Requirement |
Every line of the material below needs to be copied exactly; omit the pictures.

Exercise data |
******************************
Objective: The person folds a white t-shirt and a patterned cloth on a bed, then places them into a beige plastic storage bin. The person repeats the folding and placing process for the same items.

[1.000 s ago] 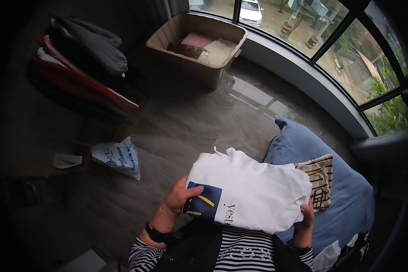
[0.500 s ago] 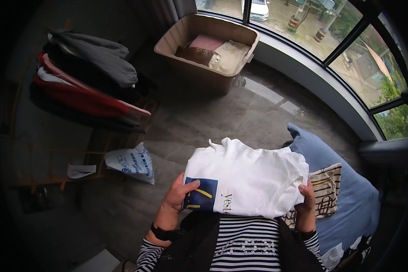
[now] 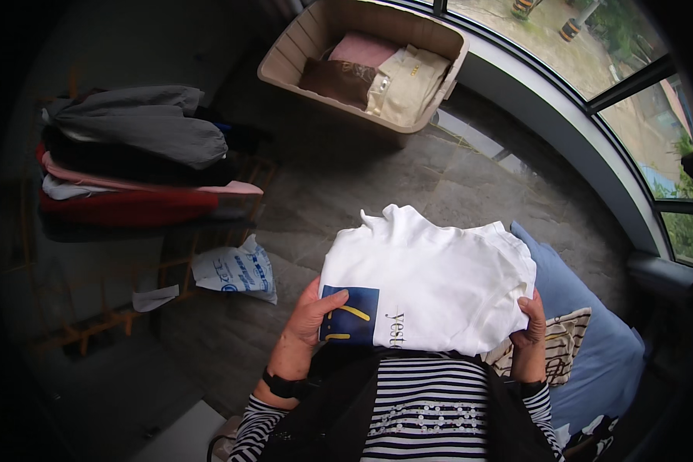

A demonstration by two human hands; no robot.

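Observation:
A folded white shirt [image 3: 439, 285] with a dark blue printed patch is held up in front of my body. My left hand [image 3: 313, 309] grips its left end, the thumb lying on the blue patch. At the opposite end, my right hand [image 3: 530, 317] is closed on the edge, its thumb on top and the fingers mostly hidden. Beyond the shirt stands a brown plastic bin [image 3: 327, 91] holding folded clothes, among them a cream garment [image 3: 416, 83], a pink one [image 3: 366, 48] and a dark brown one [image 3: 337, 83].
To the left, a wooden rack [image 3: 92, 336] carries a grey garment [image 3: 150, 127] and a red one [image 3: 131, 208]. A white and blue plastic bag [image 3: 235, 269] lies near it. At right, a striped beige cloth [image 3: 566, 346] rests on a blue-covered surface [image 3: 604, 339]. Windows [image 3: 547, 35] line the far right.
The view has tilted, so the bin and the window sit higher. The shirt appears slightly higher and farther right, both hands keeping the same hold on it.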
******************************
Expected answer |
Objective: The person folds a white t-shirt and a patterned cloth on a bed, then places them into a beige plastic storage bin. The person repeats the folding and placing process for the same items.

[1.000 s ago] 
[0.500 s ago] 
[now] 

A demonstration by two human hands; no robot.

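Observation:
A folded white shirt [image 3: 439, 285] with a dark blue printed patch is held up in front of my body. My left hand [image 3: 313, 309] grips its left end, the thumb lying on the blue patch. At the opposite end, my right hand [image 3: 530, 317] is closed on the edge, its thumb on top and the fingers mostly hidden. Beyond the shirt stands a brown plastic bin [image 3: 327, 91] holding folded clothes, among them a cream garment [image 3: 416, 83], a pink one [image 3: 366, 48] and a dark brown one [image 3: 337, 83].
To the left, a wooden rack [image 3: 92, 336] carries a grey garment [image 3: 150, 127] and a red one [image 3: 131, 208]. A white and blue plastic bag [image 3: 235, 269] lies near it. At right, a striped beige cloth [image 3: 566, 346] rests on a blue-covered surface [image 3: 604, 339]. Windows [image 3: 547, 35] line the far right.
The view has tilted, so the bin and the window sit higher. The shirt appears slightly higher and farther right, both hands keeping the same hold on it.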

Work on the exercise is finished.